**Description of the task**
Search the material for the word "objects" and copy every line in which it occurs.

**Information provided**
━━━━━━━━━━━━━━━━
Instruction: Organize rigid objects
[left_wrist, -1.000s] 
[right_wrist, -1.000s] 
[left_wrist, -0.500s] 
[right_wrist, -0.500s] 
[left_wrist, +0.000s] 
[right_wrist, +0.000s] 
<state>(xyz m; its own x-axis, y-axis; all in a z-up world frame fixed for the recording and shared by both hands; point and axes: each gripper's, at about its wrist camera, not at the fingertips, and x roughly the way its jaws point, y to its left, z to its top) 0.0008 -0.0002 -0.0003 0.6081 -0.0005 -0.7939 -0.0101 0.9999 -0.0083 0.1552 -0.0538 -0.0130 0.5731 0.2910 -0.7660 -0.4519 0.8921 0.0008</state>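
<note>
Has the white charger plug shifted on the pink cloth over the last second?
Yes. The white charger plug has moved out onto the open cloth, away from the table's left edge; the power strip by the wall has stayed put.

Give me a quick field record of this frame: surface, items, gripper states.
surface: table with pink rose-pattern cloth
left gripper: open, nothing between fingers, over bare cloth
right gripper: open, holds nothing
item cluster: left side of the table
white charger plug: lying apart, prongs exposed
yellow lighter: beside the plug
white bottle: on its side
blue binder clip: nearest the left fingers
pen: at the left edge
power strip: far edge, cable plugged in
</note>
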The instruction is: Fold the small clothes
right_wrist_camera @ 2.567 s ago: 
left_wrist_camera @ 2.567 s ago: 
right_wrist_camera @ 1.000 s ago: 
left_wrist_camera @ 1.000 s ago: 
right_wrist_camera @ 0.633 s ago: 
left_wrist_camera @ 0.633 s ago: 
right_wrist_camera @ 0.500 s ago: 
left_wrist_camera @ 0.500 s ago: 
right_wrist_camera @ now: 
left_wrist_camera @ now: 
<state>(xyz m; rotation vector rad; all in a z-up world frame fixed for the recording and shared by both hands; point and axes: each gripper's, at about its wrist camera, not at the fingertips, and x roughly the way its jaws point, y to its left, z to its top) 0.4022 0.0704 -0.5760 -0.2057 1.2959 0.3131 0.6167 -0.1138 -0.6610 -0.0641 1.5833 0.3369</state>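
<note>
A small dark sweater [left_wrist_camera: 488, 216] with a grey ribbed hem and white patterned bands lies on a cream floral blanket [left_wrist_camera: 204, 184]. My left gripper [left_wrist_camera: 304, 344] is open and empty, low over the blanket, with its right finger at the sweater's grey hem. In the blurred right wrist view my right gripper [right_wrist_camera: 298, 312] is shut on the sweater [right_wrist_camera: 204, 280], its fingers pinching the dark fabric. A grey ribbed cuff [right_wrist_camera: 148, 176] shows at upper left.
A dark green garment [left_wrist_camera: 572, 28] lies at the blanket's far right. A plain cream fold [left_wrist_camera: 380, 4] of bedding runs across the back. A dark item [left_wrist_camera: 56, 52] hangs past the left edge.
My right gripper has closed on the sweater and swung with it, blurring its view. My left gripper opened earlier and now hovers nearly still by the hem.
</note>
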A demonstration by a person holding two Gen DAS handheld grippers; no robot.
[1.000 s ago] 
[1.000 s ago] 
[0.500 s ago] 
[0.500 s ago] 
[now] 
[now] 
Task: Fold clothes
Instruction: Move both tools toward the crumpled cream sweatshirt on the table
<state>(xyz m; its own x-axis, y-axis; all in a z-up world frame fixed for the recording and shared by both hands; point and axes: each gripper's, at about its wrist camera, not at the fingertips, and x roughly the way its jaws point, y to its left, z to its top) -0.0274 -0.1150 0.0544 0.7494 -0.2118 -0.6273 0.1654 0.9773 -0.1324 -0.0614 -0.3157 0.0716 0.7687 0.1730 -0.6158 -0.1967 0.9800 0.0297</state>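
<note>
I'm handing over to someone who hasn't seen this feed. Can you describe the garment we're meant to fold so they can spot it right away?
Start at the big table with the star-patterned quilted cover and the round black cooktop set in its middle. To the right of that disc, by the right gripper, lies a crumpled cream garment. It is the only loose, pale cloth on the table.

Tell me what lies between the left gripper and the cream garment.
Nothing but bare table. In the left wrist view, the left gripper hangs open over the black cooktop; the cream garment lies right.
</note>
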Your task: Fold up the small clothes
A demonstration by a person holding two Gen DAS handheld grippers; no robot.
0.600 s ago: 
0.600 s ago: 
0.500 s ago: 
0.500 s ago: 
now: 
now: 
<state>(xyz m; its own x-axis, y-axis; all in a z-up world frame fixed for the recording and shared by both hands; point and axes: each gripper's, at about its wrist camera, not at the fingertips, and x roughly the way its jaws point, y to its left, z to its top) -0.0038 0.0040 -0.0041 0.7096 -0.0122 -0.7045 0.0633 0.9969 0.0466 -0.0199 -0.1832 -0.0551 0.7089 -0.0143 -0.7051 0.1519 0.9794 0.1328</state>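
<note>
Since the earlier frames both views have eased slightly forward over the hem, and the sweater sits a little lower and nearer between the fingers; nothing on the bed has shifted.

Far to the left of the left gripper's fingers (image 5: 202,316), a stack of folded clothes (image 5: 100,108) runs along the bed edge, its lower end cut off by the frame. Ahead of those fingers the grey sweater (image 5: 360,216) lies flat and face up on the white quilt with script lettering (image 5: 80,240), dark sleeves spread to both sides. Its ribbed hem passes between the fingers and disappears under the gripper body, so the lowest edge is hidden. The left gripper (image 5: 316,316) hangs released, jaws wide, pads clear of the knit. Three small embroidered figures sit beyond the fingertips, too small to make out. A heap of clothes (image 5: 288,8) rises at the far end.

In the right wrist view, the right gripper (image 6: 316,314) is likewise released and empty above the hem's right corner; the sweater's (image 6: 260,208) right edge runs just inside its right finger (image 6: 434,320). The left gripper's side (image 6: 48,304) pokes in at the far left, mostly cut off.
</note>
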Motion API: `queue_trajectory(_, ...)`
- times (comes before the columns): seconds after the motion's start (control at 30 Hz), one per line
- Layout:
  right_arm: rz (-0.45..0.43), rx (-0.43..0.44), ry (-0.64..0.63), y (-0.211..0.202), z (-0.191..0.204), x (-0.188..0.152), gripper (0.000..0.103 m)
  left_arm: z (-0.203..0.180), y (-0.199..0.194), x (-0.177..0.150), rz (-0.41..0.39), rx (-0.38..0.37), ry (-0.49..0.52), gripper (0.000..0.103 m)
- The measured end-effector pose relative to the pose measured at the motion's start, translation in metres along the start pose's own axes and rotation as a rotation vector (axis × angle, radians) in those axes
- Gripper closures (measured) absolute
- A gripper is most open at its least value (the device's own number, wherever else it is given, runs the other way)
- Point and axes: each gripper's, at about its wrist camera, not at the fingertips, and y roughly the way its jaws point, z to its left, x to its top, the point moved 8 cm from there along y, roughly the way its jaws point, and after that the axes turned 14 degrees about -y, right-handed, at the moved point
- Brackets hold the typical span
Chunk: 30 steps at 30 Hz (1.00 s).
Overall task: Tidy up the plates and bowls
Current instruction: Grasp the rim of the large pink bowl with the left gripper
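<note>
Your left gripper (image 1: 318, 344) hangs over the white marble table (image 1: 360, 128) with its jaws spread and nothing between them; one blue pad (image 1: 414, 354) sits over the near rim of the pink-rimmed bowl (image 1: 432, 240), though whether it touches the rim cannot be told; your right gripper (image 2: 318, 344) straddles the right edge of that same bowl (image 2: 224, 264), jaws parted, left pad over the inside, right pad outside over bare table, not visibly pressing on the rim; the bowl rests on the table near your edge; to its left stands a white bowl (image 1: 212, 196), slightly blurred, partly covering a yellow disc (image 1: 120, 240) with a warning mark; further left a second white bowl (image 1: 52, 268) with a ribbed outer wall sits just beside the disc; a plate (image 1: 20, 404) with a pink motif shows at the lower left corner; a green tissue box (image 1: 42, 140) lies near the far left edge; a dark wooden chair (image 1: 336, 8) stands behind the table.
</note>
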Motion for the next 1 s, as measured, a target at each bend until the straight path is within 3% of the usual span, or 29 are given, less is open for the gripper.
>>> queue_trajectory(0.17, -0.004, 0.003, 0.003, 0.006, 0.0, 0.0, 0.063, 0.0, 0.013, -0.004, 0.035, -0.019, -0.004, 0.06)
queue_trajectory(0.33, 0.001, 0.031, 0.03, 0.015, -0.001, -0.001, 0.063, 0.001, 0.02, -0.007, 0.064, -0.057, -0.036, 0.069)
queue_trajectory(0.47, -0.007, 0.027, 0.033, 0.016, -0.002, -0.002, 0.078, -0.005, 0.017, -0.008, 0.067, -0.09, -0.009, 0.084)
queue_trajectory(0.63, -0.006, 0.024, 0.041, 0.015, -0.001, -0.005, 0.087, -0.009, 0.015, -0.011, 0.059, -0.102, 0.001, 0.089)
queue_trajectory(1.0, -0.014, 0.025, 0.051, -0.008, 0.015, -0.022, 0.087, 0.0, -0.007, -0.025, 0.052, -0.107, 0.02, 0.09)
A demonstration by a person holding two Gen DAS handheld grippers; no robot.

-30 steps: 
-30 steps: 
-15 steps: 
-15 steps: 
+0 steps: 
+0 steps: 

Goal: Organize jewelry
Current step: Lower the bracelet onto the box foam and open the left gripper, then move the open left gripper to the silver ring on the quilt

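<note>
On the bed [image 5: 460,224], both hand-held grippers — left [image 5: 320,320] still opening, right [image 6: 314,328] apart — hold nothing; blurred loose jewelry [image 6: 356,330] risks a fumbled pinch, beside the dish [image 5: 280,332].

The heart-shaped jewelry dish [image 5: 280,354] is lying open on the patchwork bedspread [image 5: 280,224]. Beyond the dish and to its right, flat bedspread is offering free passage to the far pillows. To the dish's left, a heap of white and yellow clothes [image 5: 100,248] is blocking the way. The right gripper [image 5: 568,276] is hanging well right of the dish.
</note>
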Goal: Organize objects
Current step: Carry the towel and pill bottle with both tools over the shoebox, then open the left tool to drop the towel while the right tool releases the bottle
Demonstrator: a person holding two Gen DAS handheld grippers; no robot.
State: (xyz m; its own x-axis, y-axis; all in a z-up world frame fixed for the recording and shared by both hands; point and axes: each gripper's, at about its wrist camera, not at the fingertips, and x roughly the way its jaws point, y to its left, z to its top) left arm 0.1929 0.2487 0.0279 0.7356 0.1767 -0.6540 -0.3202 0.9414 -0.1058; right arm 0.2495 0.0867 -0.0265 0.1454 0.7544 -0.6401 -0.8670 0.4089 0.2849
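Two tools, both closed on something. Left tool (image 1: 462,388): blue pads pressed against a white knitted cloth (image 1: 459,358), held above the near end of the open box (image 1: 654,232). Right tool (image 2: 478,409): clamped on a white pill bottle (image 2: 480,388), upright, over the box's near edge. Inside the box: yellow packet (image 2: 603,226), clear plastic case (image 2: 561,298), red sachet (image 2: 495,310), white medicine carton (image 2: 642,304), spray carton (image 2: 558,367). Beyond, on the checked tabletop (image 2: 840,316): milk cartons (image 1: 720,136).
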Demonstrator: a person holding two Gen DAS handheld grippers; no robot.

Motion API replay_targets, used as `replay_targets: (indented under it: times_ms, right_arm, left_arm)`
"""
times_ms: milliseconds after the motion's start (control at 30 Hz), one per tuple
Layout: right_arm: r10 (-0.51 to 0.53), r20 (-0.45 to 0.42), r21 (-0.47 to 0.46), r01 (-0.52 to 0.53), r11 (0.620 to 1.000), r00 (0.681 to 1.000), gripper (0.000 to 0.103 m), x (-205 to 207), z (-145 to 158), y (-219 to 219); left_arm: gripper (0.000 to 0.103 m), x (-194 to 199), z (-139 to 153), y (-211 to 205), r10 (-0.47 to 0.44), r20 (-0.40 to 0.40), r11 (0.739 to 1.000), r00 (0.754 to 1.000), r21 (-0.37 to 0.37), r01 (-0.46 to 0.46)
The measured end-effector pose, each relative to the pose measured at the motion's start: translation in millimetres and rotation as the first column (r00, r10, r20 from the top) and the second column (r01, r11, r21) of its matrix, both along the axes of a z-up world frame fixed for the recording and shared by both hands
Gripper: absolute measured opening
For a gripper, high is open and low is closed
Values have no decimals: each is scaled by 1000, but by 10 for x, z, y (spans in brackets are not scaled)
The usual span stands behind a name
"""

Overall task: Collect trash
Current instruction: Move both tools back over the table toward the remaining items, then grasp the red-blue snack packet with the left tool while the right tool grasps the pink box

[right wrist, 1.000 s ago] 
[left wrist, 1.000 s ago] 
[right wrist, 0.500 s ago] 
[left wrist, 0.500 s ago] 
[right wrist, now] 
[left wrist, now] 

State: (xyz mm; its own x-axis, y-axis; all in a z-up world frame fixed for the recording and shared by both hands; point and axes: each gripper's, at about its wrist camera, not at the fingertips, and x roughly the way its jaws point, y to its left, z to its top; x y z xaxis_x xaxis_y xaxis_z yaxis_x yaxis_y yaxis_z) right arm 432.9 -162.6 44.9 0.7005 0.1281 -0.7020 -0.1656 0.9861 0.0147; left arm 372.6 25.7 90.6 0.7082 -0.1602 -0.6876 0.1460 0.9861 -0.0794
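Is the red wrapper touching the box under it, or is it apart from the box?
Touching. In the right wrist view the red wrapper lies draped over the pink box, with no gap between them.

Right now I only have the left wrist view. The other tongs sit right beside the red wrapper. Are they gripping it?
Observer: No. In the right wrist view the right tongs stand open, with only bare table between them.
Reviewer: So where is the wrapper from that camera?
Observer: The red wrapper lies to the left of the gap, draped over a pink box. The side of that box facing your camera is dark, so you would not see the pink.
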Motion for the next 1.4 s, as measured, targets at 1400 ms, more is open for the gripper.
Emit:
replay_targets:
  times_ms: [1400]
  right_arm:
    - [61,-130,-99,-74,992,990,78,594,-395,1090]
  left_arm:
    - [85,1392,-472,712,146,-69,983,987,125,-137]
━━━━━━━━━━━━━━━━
**Task result**
Instruction: Organize rigid objects
Goal: Organize objects

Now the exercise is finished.